Controlling access to Named Graphs, and especially to groups of such, is critical to constructing a security matrix for any Graph DBMS. This article describes how to do so in Virtuoso.

RDF Graph Groups
NOT FROM and NOT FROM NAMED Clauses
Graph-Level Security

Understanding Default Permissions
Initial Configuration of SPARQL Security
Configuring a New User

Example: Blogs and Resource Sharing

1. Stop Replication
2. Remove Replication
3. Create several users
4. Set the overall graph store permission
5. Set basic privileges for each user
6. Grant Specific Privileges on Specific Graphs to Specific Users

6.1. Anna can read from (but not write to) her personal system data graph
6.2. Anna can read from and write to her private data graph
6.3. Anna and Brad are friends and can read from each other's notes for friends
6.4. Brad and Carl share write access to the graph for their company
6.5. Anna writes a blog for the public to read
6.7 Set permissions on DBpedia and other graphs intended for public consumption
6.8 Graph groups security

7. Sample query demonstrating permission effects

Application Callbacks for Graph Level Security

Example

RDF Graph Groups

In some cases, the data set against which a SPARQL query will be run is not known at compile time.
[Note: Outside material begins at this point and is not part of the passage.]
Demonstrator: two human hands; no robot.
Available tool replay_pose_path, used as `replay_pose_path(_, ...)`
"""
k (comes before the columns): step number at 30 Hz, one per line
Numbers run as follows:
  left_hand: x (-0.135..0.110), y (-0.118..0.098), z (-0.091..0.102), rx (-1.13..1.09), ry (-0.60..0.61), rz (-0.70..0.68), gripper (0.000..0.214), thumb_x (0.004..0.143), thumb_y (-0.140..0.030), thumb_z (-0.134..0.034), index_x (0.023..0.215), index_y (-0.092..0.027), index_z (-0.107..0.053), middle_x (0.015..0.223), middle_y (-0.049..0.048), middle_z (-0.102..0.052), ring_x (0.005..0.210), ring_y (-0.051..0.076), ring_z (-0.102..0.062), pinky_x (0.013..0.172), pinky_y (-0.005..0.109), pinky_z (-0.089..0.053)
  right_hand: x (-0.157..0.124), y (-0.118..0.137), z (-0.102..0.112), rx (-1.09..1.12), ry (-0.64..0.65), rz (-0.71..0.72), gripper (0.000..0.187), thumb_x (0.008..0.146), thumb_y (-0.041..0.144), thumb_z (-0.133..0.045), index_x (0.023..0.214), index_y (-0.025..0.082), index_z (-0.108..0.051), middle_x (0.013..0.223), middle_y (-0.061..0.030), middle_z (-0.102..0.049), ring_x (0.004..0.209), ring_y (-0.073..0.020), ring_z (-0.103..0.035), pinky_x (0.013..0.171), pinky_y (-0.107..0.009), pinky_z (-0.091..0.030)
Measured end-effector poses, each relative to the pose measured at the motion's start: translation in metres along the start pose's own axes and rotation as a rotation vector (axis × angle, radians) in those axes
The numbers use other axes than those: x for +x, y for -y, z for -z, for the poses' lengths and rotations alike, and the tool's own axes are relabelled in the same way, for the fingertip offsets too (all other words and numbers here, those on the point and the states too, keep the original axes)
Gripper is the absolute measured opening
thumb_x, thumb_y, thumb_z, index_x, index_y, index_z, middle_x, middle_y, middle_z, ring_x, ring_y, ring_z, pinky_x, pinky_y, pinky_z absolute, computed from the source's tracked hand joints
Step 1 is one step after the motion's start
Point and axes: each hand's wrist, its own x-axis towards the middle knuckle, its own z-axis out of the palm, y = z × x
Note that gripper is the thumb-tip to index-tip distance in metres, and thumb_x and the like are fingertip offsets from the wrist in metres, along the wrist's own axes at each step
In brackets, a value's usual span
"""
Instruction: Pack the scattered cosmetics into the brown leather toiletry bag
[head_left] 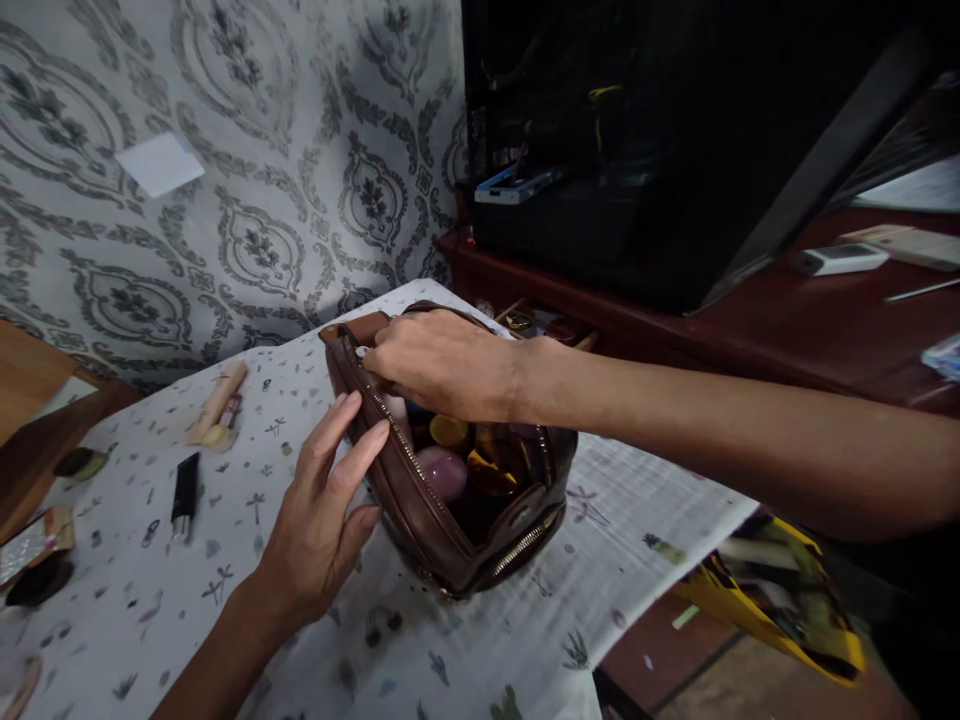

It is possible to pass IRIs of source graphs via parameters, but the method is not perfect.

Some protocols are not suitable for passing such parameters, and no protocol is a universally interoperable standard.
Passing a list of IRIs as a parameter can require the use of Virtuoso-specific functions in the text of the SPARQL query, which causes some query builders to reject the query.
Lack of knowledge about actual graphs may damage query optimization.

It can be helpful to create and name lists of graphs, so you can write a query like "SELECT FROM <all graph names in this list>." Graph groups is a Virtuoso-specific SPARQL extension to serve this purpose. Users create named lists of IRIs, and when the name of the list is used in a FROM clause, like IRI of default graph, Virtuoso treats it as equivalent to a list of FROM clauses, one clause for each item in the list.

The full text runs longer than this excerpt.